Gio: Cool. How do you think AI security tooling like Octane compares to traditional manual audits that you've been used to? What are maybe some of the biggest differences that you see between the two workflows? And how do you see the security landscape as a whole changing?

Lucas: Yeah. So I would say there's almost like three tiers of audit findings. One is just generic output from Slither or something like that — static analyzers. Reentrancy guards, ERC-20 — things that the auditors don't even think about. They just run it through some tool and then populate a report with a lot of findings that were found very easily. Those are easy to address on your own if you know what tools to use, but Octane just makes it an absolute no-brainer. It's just baked in by default.

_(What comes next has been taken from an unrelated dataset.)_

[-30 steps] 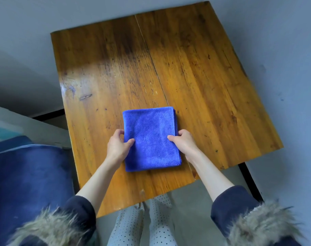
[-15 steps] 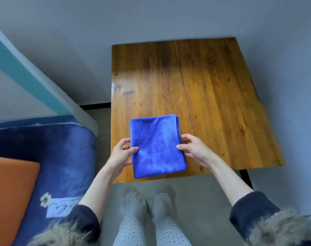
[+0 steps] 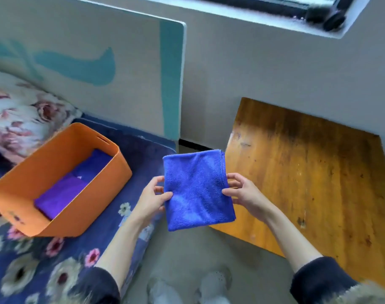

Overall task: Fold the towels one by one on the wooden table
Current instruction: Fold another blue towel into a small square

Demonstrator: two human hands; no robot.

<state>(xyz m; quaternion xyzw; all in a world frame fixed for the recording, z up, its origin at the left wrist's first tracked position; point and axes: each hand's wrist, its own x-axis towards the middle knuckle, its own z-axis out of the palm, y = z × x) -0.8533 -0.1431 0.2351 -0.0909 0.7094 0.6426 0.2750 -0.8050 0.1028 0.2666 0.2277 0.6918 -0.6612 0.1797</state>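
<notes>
A folded blue towel (image 3: 197, 189) hangs in the air between the wooden table (image 3: 307, 181) and the bed, off the table's left edge. My left hand (image 3: 152, 198) pinches its left side and my right hand (image 3: 244, 194) pinches its right side. An orange bin (image 3: 33, 185) stands on the bed at the left, and folded purple-blue towels (image 3: 64, 191) lie inside it.
A floral blue blanket (image 3: 55, 260) covers the bed under the bin. A white and teal headboard (image 3: 121, 73) stands behind it. The grey wall and a window sill (image 3: 275, 25) lie beyond the table. My socked feet (image 3: 187, 288) are on the floor below.
Both hands lifted the folded towel off the table and carried it left, past the table's edge. The view swung left, bringing the orange bin and bed into sight.
</notes>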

The second tier findings are more like the things that PR reviews didn't find because they're more security-researcher-focused — meaning they're interesting, and that's like, "Oh, that's why we hired an auditor" — because they have this perspective. And Octane has been quite solid at finding these. And I'll also say there's not many false positives. That's something that's very important. There's true positives that get acknowledged a decent amount, because — and we've talked about this, Gio — it's better for the system to be almost on the side of conservative, like, "We think this is something you should know about." And then that usually leads to conversations internally, which enrich our understanding of the protocol and give us a better sense of what to do next. But anyways, Octane will find very solid issues in this regard — they're security-focused.

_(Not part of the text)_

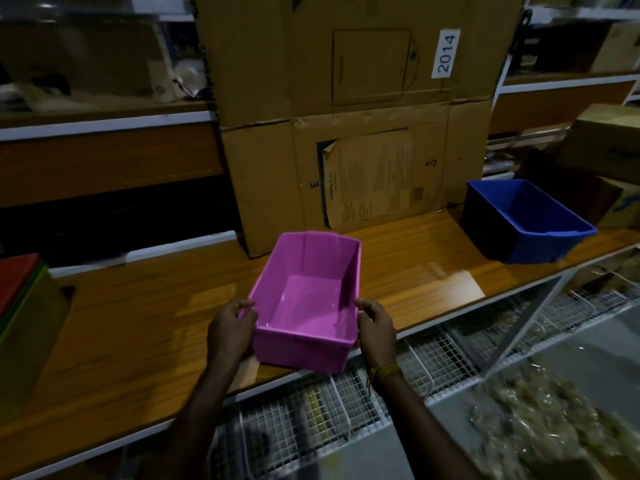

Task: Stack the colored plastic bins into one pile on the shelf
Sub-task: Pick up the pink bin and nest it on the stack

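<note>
A pink plastic bin [308,299] sits at the front edge of the wooden shelf [138,327], open side up and empty. My left hand [230,329] grips its near left corner and my right hand [375,327] grips its near right corner. A blue bin [526,220] stands on the shelf to the right, its front jutting past the shelf edge. At the far left edge a red bin [15,277] rests nested in a green bin [27,337], both partly cut off by the frame.
Tall cardboard boxes [349,133] stand behind the pink bin at the back of the shelf. More cartons [602,147] sit behind the blue bin. White wire mesh baskets [311,410] lie below the shelf front, with bagged goods [554,420] at lower right.
</note>
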Motion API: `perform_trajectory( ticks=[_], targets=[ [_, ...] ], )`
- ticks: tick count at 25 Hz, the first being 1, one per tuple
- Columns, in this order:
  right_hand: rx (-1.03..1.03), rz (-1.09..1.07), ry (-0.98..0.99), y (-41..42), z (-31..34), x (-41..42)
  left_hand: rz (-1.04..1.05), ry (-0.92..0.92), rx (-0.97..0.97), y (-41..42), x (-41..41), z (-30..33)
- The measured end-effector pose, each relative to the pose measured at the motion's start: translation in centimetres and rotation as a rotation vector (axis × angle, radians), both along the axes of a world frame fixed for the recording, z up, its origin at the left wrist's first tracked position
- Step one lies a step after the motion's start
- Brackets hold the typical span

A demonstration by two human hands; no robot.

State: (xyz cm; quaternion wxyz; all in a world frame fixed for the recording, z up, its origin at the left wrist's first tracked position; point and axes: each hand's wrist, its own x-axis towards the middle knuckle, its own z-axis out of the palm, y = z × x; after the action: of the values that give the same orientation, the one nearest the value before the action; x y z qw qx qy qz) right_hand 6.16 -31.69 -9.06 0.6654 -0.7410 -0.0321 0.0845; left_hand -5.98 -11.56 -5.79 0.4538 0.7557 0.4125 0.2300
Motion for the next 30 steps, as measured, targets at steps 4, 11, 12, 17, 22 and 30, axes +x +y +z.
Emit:
perform_trajectory(
  ticks=[4, 11, 12, 17, 22, 30],
  targets=[
    [-0.084, 0.022, -0.040, 3.7, -1.2, -3.3, -0.022, 0.086, 0.060, 3.8, -3.4, -0.5],
    [-0.008, 0.075, -0.032, 9.8, -1.7, -9.2, -0.114, 0.259, 0.333, 5.6, -7.3, -1.8],
    [0.011, 0.098, -0.036, 10.5, -1.8, -9.9, -0.189, 0.209, 0.315, 5.0, -7.7, -1.7],
    [0.012, 0.080, -0.089, 12.5, -2.5, -12.0, -0.504, 0.146, 0.318, 3.8, -9.4, -1.3],
    [-0.365, 0.017, -0.371, 13.7, -1.9, -11.8, -0.601, 0.175, 0.311, 7.6, -11.4, -1.2],
    [-0.790, 0.096, -0.584, 15.0, -1.6, -8.1, -0.238, 0.121, 0.278, 15.8, -15.2, -3.1]
  ],
)
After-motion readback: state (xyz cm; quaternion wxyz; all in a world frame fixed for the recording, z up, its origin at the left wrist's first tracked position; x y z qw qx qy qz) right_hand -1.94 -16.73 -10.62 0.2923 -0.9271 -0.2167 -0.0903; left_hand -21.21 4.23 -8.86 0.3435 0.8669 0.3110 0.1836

And then where there is still a little bit of a gap I'm noticing is that truly exceptional auditors will spend that extra time. And this is the thing about Octane too — it clears the tier one and tier two issues away so that they've already been addressed. And then you get the best auditors to just try and use all their expertise to find some really novel, interesting, different kind of exploit. Those are the two or three issues. Octane has found one or two of these where I've been extremely impressed, where I'm like, "This is equivalent to a world-class auditor." But there is still — not yet, I'm sure soon — but I wouldn't say that there shouldn't be human auditors yet. There's still a need for human auditors, but the value that Octane adds is letting the real value of those human auditors come through.

Gio: Yeah. That's great. For those really unique novel issues — what do those attack vectors look like? What are some of those ones that Octane has found, and then what are the high-level concepts of the super niche stuff that Octane hasn't found, that a super specialist ended up finding way at the end?

Lucas: Yeah, good question. What I've found it comes down to is — and I know this is kind of on the roadmap — but it comes down to external scope knowledge. Meaning, if there's a Uniswap integration and an auditor is really well-versed in Uniswap logic, they can review the code here and understand that it will touch this thing and then make that connection manually. And then also do research and kind of do that stuff. Whereas I think Octane is — I think I still need to learn how to prompt it better on this stuff — but I think Octane is still mainly focused on the scope of the actual code, and just making assumptions sometimes about those third-party components.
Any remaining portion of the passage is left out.